Monday, September 5, 2011

Conflict

I have purposely put off writing this blog entry.  My last entry was so hopeful and full of joy; a true reflection of how I felt.  There is a reason that we are not told the future.

The last two months have been full of change and conflict.  Nothing could have prepared me for what an enormous life change leaving my old job would be.  And it's been incredibly difficult.  For the last 11 years, I've primarily worked from my house, setting my own hours, managing my time, setting my own priorities.  I'm now learning how to work 8 - 10 hours a day in an office, constantly surrounded by people.  Whenever I felt overwhelmed - with work or people or whatever - I could go home.  Back to my safe place.  That's not an option any more.

In addition to that, I'm surrounded by conflict at my new job.  People are concerned about their jobs, anxious to prove their worth and that they are needed.  And I show up, eager to make their lives easier.  Within weeks I've automated the job I was hired (full-time) for.  I'm ready to automate the next process.  And let's just say, there is conflict. 

With that said, how am I?  Struggling, doubting, hurting.  I am thankful for my job.  I know what a blessing it is to be working.  So, is it horrible that I am dreading tomorrow morning?  Maybe, but it's honest. 

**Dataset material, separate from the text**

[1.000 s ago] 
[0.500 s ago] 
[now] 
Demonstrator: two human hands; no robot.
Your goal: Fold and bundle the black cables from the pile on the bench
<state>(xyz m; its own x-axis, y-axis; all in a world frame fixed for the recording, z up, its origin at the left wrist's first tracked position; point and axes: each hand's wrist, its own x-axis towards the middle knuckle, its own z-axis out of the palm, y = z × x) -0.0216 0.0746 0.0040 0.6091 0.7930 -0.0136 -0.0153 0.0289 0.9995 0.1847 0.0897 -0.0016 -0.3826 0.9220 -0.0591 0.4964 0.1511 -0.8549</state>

I've heard words meant to be a comfort.  "Be patient."  "It's only been two months."  "Show up and work." And my personal favorite "It's not personal.  Don't take it personal."  There have been many times in my life I wished with all my heart I could do that.  Turn off the personal, the emotional.  Be logical and reason my way into being different than I am.  For better (most of the time) or worse (times like now), I'm not capable of doing this.  I bring all of me to whatever I do - work, relationships, even sailing. While this might make my road harder, I'm thankful to be who God created me to be.

So, it's rough right now.  I know that many are experiencing very hard things in their lives.  I hope this experience gives me more compassion and less advice to give.  Sometimes all we want to hear is - "That's really tough."  For someone to come along side and remind us we are not alone in our struggles.  To walk though this stage of the journey with us.  I'm not alone.  I'm very blessed with friends, family and Love.  There's more to this chapter.  I hope you keep reading.... and praying.... and loving.

2 comments:

  1. Change is tough. That is my favorite thing too that ppl say when when tough times are afoot, "it's not personal..." It is almost like that has just become the thing to say... as though having emotions is a bad thing and I should just buck up and realize.... realize what exactly!? One time I had someone argue with me about what a bad parent I was... followed up with "it's not personal." At first I felt guilty for trying to stick up for my kid. on the way home I realized something though.... it WAS personal. How much more personal can you get than attacking someone's parenting?!

    I say all this back story not to rant and rave... but to encourage. Sometimes it IS personal and it IS ok to be upset. Being in a situation where you are worried about your job IS personal so don't feel guilty for having feelings about it. God gave us feelings! It is what you do with them that counts and I have seen you reach for God with them.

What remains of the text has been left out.